• TASK: Your copy should hold exactly the lines from the beginning of the listing below through the line with "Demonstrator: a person", without any pictures.

═════ DATA ═════

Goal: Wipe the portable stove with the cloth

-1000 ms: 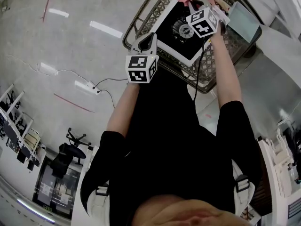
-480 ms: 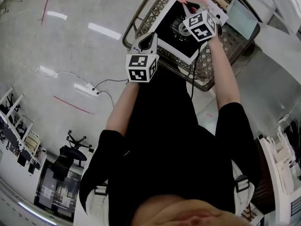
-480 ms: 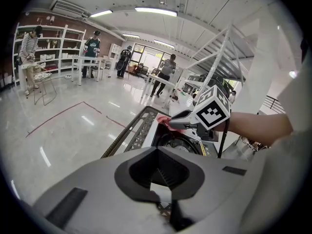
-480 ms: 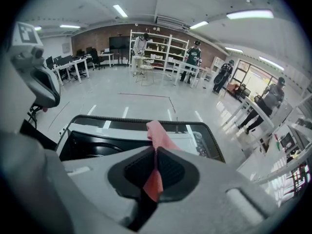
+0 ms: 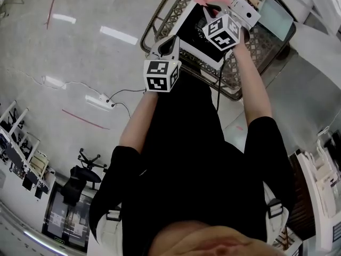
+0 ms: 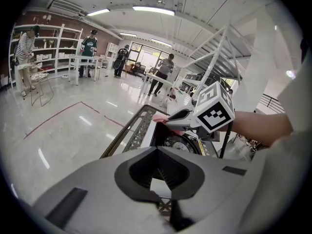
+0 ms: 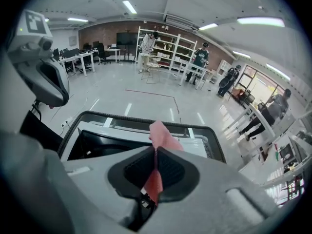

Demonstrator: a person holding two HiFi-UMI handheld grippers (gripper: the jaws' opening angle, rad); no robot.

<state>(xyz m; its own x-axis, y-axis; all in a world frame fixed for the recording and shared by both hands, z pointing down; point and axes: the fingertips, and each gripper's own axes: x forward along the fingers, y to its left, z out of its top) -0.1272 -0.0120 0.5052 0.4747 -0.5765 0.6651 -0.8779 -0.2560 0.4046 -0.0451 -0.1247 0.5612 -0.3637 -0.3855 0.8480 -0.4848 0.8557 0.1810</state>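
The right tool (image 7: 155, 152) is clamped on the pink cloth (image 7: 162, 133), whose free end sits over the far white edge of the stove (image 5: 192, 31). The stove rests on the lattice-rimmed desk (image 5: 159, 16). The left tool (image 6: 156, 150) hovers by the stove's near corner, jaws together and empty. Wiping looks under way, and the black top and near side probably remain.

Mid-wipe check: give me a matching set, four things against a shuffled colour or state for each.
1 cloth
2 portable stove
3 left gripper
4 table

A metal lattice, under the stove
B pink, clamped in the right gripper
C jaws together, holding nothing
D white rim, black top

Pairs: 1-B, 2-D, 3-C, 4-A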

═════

• SOLUTION:
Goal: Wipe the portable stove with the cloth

-1000 ms: 
-480 ms: 
-480 ms: 
-480 ms: 
+0 ms: 
+0 ms: 
+0 ms: 

Demonstrator: a person holding two HiFi-UMI handheld grippers (gripper: the jaws' opening angle, rad); no robot.

The answer has been given in its entirety.